事業概要
西部ガスグループは、当社及び連結子会社45社、持分法適用関連会社5社等で構成され、多岐にわたる事業を展開している。中核事業は、都市ガス、LPG、LNGといったガスエネルギー事業であり、地域社会のインフラを支える重要な役割を担っている。これに加え、電力・その他エネルギー事業、不動産事業を収益の柱として成長を目指している。ガス事業においては、西部瓦斯株式会社が製造、供給、販売を一貫して手掛け、内管工事やガス機器販売も提供している。また、ひびきエル・エヌ・ジー株式会社や九州ガス圧送株式会社は、ガスの製造を受託している。不動産事業では、戸建分譲、マンション分譲、賃貸事業に加え、海外不動産事業や大型賃貸用物流施設の開発にも進出している。国際エネルギー事業では、ひびきLNG基地を活用したLNGの再出荷や関連サービスを提供し、グローバルビジネスの拡大を目指している。その他の事業として、食関連事業や情報処理事業なども展開し、グループ全体の事業構造の多様化と強靭化を図っている。2026年3月期においては、これらの事業活動を通じて、エネルギー供給と生活関連サービスの提供を行っている。
直近決算ハイライト
2026年3月期の業績は、売上高が前期比2.9%増の2,618億円となり、堅調な伸びを示した。特に、営業利益は同18.4%増の125億円、経常利益は同18.6%増の126億円と、利益面で顕著な回復を見せた。これは、エネルギー事業における販売量の増加や、不動産事業での収益機会の獲得などが寄与したと考えられる。当期純利益も同12.3%増の71億円と、増益基調を維持している。セグメント別では、ガス事業は都市ガス販売量の微減があったものの、ひびきLNG基地の減価償却費減少等によりセグメント利益は大幅に増加した。

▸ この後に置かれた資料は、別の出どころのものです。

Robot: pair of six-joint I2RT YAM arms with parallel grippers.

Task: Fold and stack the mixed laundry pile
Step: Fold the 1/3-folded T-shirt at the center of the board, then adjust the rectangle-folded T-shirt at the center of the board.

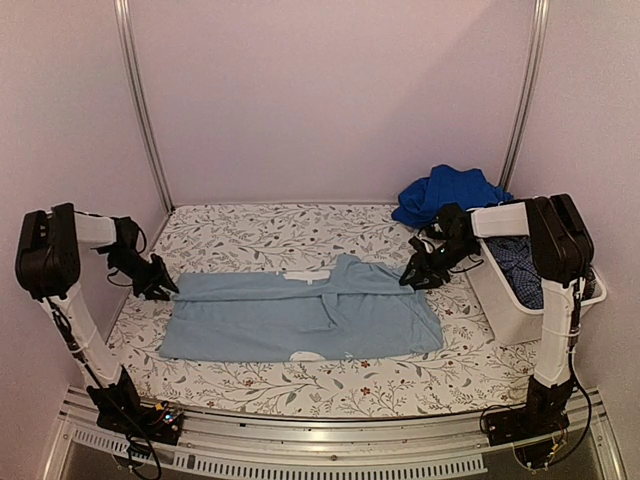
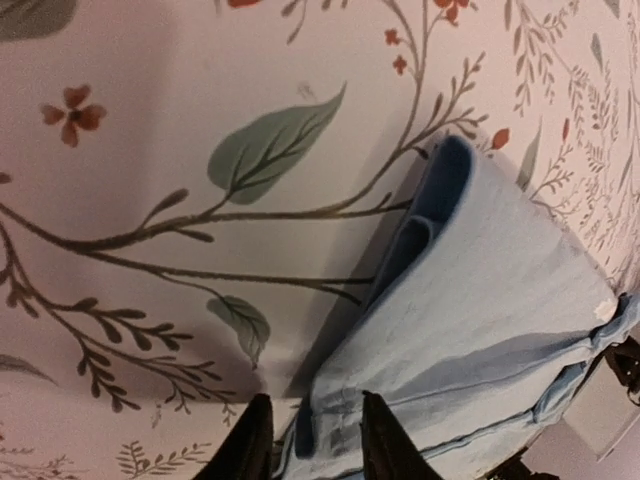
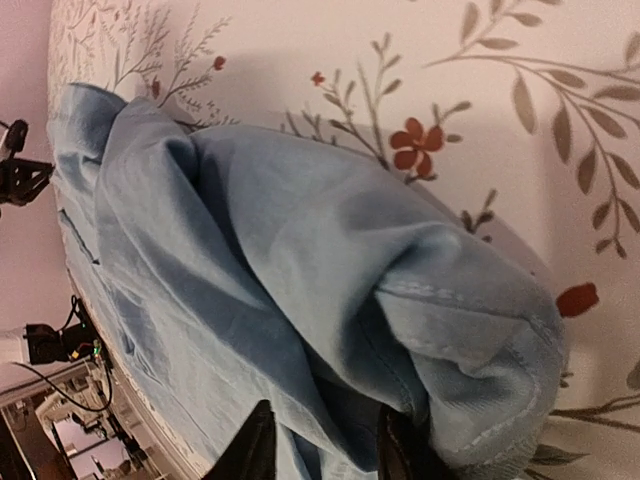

電力・その他エネルギー事業は、販売量の増加により売上高・利益ともに大きく伸長した。不動産事業は、分譲マンション販売価格の上昇等で売上高は増加したが、海外事業における売上原価増加等によりセグメント利益は減少した。現金及び預金は前期比19.5%減の228億円となったが、これは投資活動等による資金流出を反映している可能性がある。営業キャッシュフローは253億円となり、前期比で減少したが、依然として潤沢なキャッシュ創出能力を示している。
強みと競争優位性
西部ガスグループの強みは、長年にわたり地域社会に根差してきた盤石な顧客基盤と、エネルギーインフラを担う企業としての信頼性にある。都市ガス事業においては、既存のパイプライン網が参入障壁となり、安定した需要基盤を維持している。また、ひびきLNG基地のような大規模インフラへの投資は、大規模災害時や国際情勢の変動に対する供給体制の強靭化に繋がり、他社との差別化要因となっている。不動産事業においても、地域との連携を活かしたまちづくりや再開発への参画は、独自のビジネスチャンスを生み出している。さらに、ガスと電気のセット販売や、エネルギーソリューションサービスの提供など、顧客ニーズに合わせた付加価値の高いサービス展開は、競争激化するエネルギー市場において顧客維持・獲得に貢献している。カーボンニュートラルに向けた取り組みも、将来的な事業機会の創出や企業価値向上に繋がる重要な要素である。これらの複合的な強みが、同社の持続的な成長を支える基盤となっている。
リスク要因
同社が抱えるリスク要因として、まず社会情勢や景気変動の影響が挙げられる。国内外の経済状況の悪化や大規模な感染症の流行は、エネルギー需要の減少や取引先の倒産リスクを高め、業績に影響を及ぼす可能性がある。また、エネルギー関連の法規制や制度変更、特にカーボンニュートラルに向けた政策の動向は、事業運営に大きな影響を与える可能性がある。気候変動による猛暑や暖冬といった異常気象は、ガス需要に変動をもたらす要因となる。さらに、LNG調達における為替や原油価格の変動、地政学リスクによる原燃料調達のトラブルも、コスト増加や供給不安に繋がるリスクである。不動産事業においては、景気動向、金利動向、不動産市況の変化が採算悪化を招く可能性がある。ITシステムの停止や情報漏洩、大規模災害やテロ、サイバー攻撃なども、事業運営や信用に重大な影響を与えるリスクとして認識されている。これらのリスクに対し、同社は中期経営計画等に基づき、事業戦略の達成、リスク管理体制の強化、サプライチェーンの強靭化等に取り組んでいる。
投資テーマとの関連
西部ガスグループは、エネルギーインフラ企業として、カーボンニュートラルという長期的な投資テーマと深く関連している。同社は、「西部ガスグループカーボンニュートラル2050」を掲げ、天然ガスへのシフト、ガスの脱炭素化、電源の脱炭素化を推進しており、これは脱炭素社会実現に向けた国の政策とも合致している。特に、メタネーション技術の実証事業や水素活用への取り組みは、将来のクリーンエネルギー社会における新たな収益源となり得る可能性を秘めている。また、LNG基地の能力増強や再生可能エネルギー事業への参画は、エネルギー供給の安定化と多様化に貢献し、エネルギー安全保障という観点からも注目される。不動産事業においても、持続可能なまちづくりや省エネルギー化を意識した開発は、ESG投資の観点からも評価される可能性がある。これらの取り組みは、短期的な業績だけでなく、長期的な企業価値向上に繋がるテーマとして、投資家の関心を集める要素となり得る。